There is intense competition for resources in the microbial world, and bacteria have an arsenal of weapons to help them fight other microbes. The CRISPR gene-editing system is derived from a bacterial immune mechanism that destroys the DNA of potentially dangerous bacteria-infecting viruses by chopping it up, and then using the pieces to 'remember' the infection. Now scientists have created a new kind of gene editor that is also derived from bacteria, but in this case, it's a modified bacterial toxin that makes the genetic edit. The editor does not target genomic DNA like CRISPR/Cas9 editors do either; instead, it targets mitochondrial DNA.
Mitochondria are tiny organelles that each cell carries and which generate energy among other functions; they are often referred to as the powerhouse of the cell. They are also unusual because they carry their own DNA which they use to generate mitochondrial proteins. Like genomic DNA, mutations in mitochondrial DNA can lead to serious disease.
Researchers from the Broad Institute of MIT and Harvard and the University of Washington (UW) School of Medicine have now devised a way to target and correct mutations in individual bases of mitochondrial DNA. The base editor that the scientists made can change a C*G pair to a T*A pair. The work has been reported in Nature.
"The team has developed a new way of manipulating DNA and used it to precisely edit the human mitochondrial genome for the first time, to our knowledge -- providing a solution to a long-standing challenge in molecular biology," said David Liu, a professor of chemistry and chemical biology at Harvard University, and Howard Hughes Medical Institute (HHMI) investigator among other appointments. "The work is a testament to collaboration in basic and applied research, and may have further applications beyond mitochondrial biology."
Researchers in the lab of Joseph Mougous, UW professor of microbiology and an investigator at the HHMI, identified a protein made by a pathogenic bacterium called Burkholderia cenocepacia. The bacterial protein, a toxin called DddA, is able to change a cytosine to uracil in double-stranded DNA, killing other bacteria in the process.
"What is special about this protein, and what suggested to us that it might have unique editing applications, is its ability to target double-stranded DNA. All previously described deaminases that target DNA work only on the single-stranded form, which limits how they can be used as genome editors," said Mougous.

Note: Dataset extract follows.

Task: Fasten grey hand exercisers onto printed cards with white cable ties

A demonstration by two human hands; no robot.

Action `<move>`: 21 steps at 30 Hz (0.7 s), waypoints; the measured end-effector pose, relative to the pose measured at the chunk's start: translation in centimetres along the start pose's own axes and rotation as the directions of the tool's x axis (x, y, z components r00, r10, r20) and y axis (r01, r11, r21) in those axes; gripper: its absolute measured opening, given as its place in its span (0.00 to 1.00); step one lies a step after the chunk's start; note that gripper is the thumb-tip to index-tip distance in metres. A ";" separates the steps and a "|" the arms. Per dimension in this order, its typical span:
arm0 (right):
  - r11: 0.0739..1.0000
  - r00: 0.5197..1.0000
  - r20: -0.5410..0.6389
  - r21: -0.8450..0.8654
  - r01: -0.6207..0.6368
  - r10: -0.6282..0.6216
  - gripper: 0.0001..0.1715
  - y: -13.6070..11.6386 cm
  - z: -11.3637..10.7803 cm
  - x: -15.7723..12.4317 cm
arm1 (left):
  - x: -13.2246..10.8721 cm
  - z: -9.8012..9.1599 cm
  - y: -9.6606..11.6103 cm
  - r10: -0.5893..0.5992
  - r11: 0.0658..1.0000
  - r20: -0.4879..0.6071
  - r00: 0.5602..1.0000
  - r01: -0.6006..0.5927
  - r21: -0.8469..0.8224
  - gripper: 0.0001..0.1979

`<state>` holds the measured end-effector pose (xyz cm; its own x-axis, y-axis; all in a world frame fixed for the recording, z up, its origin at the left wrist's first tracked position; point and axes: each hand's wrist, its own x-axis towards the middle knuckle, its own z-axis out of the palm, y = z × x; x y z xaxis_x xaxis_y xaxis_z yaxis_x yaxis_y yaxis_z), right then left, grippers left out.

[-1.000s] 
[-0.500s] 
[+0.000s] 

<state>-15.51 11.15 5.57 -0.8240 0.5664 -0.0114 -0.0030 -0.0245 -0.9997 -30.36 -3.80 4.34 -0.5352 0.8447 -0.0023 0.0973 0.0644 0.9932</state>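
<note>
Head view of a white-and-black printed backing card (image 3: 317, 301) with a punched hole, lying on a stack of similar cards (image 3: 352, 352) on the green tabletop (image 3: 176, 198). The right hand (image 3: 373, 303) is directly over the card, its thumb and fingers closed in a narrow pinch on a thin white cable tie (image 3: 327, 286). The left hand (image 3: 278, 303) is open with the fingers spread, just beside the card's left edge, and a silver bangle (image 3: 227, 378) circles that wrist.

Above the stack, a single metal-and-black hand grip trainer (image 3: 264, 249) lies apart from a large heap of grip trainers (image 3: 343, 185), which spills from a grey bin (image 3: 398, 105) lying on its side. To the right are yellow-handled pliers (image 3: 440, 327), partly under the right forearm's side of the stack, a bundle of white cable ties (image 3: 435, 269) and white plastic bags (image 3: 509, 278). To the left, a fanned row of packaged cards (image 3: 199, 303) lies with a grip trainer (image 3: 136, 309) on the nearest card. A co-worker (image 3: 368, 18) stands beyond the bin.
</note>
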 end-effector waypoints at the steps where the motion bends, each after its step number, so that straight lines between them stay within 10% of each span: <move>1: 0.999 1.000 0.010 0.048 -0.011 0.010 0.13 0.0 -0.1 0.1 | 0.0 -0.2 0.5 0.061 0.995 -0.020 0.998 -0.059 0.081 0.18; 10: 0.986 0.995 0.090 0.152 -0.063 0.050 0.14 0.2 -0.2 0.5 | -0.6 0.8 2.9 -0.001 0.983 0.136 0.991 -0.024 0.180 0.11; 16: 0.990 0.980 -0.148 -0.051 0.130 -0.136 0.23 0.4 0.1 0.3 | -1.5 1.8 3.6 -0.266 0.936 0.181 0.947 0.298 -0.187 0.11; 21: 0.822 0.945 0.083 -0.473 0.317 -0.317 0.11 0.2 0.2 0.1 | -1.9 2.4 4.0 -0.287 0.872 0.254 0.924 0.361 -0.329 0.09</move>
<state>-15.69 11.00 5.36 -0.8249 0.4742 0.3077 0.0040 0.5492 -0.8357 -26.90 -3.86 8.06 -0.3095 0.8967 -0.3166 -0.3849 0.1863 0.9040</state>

The scientists characterized the toxin and saw its potential. "We realized that the properties of this bacterial warfare agent could allow it to be paired with a non-CRISPR-based DNA-targeting system, raising the possibility of making base editors that do not rely on CRISPR or on guide RNAs," explained Liu. "It could enable us to finally perform precision genome editing in one of the last corners of biology that has remained untouchable by such technology -- mitochondrial DNA."
The team dismantled the toxicity of the molecule by dividing it into two inactive pieces that only edit mitochondrial DNA when they locate their target DNA and bind to it next to one another. The molecule then becomes active once again and changes cytosine to uracil, which results in a C*G to T*A edit in the mitochondrial genome. The base editor was dubbed the DddA-derived cytosine base editor (DdCBE).
DdCBE was then tested using five mitochondrial genes in human cells; DdCBE precisely edited up to 50 percent of the mitochondrial DNA, and they verified the edits happened as intended. Now researchers can look for other editors that can make different kinds of changes in mitochondrial DNA.
"A mitochondrial genome editor has the long-term potential to be developed into a therapeutic to treat mitochondrial-derived diseases, and it has more immediate value as a tool that scientists can use to better model mitochondrial diseases and explore fundamental questions pertaining to mitochondrial biology and genetics," Mougous said.